[SOLVED] Bad rows for schema violations are not loaded into Elasticsearch

Hi,

I’m now investigating an issue with the Elasticsearch loader and happy if I could have advice from you folks.

We have set up Snowplow using Terraform. We are receiving some bad rows with “schema_violations” errors but cannot find those data in Elasticsearch. Bad rows for “adapter_failures” are available on Elasticsearch so I’m sure Enrich Server and Elasticsearch are connected.

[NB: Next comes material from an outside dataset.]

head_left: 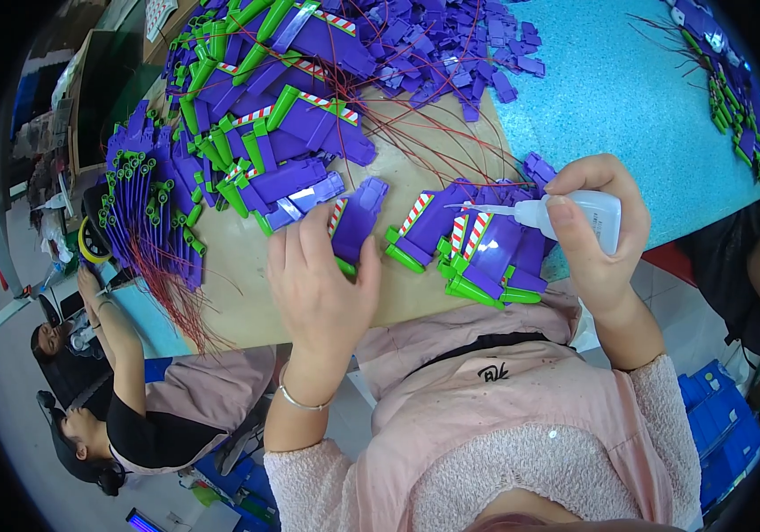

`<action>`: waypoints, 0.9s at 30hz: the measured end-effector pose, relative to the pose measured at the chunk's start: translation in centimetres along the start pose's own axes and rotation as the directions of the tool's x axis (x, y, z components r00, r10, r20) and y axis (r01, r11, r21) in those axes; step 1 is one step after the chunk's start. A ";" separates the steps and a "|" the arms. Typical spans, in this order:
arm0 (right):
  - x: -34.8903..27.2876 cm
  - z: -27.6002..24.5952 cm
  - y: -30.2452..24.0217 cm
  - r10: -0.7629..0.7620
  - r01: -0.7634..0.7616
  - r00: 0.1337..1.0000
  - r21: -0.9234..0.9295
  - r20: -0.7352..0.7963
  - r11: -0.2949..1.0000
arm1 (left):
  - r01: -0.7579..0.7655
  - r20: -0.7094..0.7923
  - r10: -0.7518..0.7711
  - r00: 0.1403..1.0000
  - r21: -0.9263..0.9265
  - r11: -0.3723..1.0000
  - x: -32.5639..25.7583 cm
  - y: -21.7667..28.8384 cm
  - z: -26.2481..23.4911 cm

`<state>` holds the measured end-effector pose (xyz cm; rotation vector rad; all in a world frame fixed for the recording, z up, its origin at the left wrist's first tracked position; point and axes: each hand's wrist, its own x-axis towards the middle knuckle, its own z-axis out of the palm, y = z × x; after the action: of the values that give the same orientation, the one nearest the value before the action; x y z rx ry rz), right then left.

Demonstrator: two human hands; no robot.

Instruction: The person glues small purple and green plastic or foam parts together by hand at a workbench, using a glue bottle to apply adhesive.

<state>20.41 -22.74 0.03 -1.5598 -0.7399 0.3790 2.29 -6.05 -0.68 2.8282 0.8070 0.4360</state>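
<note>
Right hand (612, 270): closed around a translucent squeeze bottle (608, 213), presumably light and soft, best held by its body. Left hand (316, 279): spread, grip unclear; the purple panel (362, 213) between thumb and fingers looks stiff, slick, best edge-held.

At the left hand (316, 288), a flat, wing-shaped plastic piece (362, 213) is purple, with green at its near end and red-and-white stripes. Between the hands, a cluster of similar plastic pieces (495, 253) repeats those colours. The squeezable plastic bottle (608, 215) in the right hand (603, 277) is translucent white. Left of the left hand, thin wires (165, 288) are red.
</note>
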 end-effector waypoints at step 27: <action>-0.1 1.1 -0.4 -0.057 0.062 0.995 -0.065 0.077 0.996 | -0.129 -0.008 0.129 0.992 -0.076 0.989 -1.0 2.4 -0.6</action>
<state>19.51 -21.94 0.26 -1.5898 -0.8636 0.3735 2.47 -8.52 0.19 2.8184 0.5967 0.4785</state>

We are loading bad rows also into the S3 and we can find bad rows with “schema_violations” in the data on S3.

Our setup is as follows:

Collector - Kinesis - Enrich - Kinesis for Good - ES Loader - ES
                                                - S3 Loader - S3
Collector - Kinesis - Enrich - Kinesis for Bad - ES Loader - ES
                                               - S3 Loader - S3

And our terraform config the Enrich is as follows:

module "es_loader_for_enricher_output_bad_stream_staging" {
  source = "snowplow-devops/elasticsearch-loader-kinesis-ec2/aws"
  version          = "0.1.1"
  name             = "snowplow-es-loader-for-enricher-output-bad-stream-staging"
  vpc_id           = local.snowplow_conf_staging.vpc_id
  subnet_ids       = local.snowplow_conf_staging_subnets.private_subnet_ids
  ssh_key_name     = local.snowplow_conf_staging.ssh_key_name

  in_stream_type  = "bad"
  in_stream_name  = module.enricher_output_bad_stream_staging.name
  bad_stream_name = module.es_loader_shared_output_bad_stream_staging.name

  es_cluster_endpoint = aws_elasticsearch_domain.snowplow_elasticsearch_staging.endpoint
  es_cluster_port     = 443
  es_cluster_name     = aws_elasticsearch_domain.snowplow_elasticsearch_staging.domain_name

  es_cluster_index         = "snowplow-bad-enriched-index"
  es_cluster_document_type = "bad"

  aws_es_domain_name = aws_elasticsearch_domain.snowplow_elasticsearch_staging.domain_name

  telemetry_enabled = false
}

And on S3 we can find bad raw data as follows:

{"schema":"iglu:com.snowplowanalytics.snowplow.badrows/schema_violations/jsonschema/2-0-0","data":{"processor":{"artifact":"streamCommon","version":"2.0.5"},"failure":{"timestamp":"2022-03-02T11:12:29.542037Z","messages":[{"schemaKey":"iglu:com.snowplowanalytics.snowplow/link_click/jsonschema/1-0-1","error":{"error":"ValidationError","dataReports":[{"message":"$.targetUrl: is missing but it is required","path":"$","keyword":"required","targets":["targetUrl"]}]}}]},"payload": ...TRUNCATED

Have check CW logs for ES loader but coulnd’t identify helpful output.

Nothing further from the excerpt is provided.